Eclipse-based tools for a developer which is used to support the testing, modeling, and debugging of processes.

  • Use Remote API to process the engine as a service.
  • BPM generates a bridge among developers, business analysts, and end-users by proposing process management tools and features in such a way that satisfy the requirement of both business users and developers. Domain precise nodes can be persevered into the palette, helping the processes easily understandable by business users.
  • jBPM supports adaptive and dynamic methods that need the flexibility to picture difficult, real-life conditions that cannot simply be defined using a stiff procedure. This will help to control which parts of the process should be executed.
  • jBPM is more than an isolated process engine. Much Complex business logic can be modeled as an arrangement of business processes with business rules and complex event processing. jBPM can be joined with the Drools project to develop one unified environment that combines these patterns where you model your business requirement as a grouping of processes, actions, and guidelines.

Enterprise jBPM Features

The enterprise features of jBPM that are the focus of this section are beneficial when you begin developing complex business processes.

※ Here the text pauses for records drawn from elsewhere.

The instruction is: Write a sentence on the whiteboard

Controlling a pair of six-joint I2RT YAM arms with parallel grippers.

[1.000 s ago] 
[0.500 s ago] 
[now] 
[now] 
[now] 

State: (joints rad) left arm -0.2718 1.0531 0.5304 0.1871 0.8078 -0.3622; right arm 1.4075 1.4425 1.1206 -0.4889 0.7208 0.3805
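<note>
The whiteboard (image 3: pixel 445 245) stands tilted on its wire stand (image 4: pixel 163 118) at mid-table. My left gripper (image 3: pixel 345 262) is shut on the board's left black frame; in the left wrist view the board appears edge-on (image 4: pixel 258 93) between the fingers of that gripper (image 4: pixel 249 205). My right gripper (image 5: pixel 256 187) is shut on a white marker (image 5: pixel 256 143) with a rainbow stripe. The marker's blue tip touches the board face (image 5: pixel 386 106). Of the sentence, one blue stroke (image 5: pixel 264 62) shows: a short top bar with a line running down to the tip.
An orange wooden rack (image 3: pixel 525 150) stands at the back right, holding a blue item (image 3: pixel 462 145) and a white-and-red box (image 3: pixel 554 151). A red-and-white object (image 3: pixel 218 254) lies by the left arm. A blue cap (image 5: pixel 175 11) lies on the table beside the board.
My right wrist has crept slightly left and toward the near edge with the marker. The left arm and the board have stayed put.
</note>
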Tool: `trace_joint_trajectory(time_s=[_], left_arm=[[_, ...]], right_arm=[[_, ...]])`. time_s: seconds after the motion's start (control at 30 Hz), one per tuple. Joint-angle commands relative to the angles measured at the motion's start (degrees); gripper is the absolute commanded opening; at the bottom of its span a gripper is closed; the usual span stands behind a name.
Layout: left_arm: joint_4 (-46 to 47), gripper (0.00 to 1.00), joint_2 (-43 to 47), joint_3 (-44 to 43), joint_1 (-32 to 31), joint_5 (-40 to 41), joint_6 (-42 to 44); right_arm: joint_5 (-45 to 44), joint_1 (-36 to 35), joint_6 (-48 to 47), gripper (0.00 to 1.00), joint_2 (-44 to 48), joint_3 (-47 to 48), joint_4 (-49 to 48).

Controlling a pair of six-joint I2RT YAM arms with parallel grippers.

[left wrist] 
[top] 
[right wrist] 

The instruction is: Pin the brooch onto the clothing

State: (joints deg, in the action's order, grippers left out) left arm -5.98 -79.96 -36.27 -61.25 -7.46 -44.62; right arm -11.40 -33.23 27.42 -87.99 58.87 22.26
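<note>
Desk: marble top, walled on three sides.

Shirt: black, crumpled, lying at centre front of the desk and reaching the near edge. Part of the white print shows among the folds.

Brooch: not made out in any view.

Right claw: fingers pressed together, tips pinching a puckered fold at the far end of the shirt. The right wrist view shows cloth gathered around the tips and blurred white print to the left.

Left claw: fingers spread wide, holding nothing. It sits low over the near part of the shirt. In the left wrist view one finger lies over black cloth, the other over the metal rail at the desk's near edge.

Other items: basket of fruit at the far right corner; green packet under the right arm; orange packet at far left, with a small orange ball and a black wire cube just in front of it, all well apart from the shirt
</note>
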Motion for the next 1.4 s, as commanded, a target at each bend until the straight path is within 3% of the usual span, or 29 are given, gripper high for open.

In particular, it is useful to be able to break down, or group, complex processes into more manageable pieces. We will discuss two means of accomplishing this within jBPM: superstates and subprocesses. Later, we will describe solutions for how to manage exceptions that may occur as a result of any custom code you developed as part of the process.

While not an "advanced" feature per se, our focus will turn to describe how you can use in-line code in the form of Bean shell scripts and monitor a given process instance through the extensive logging features that are provided.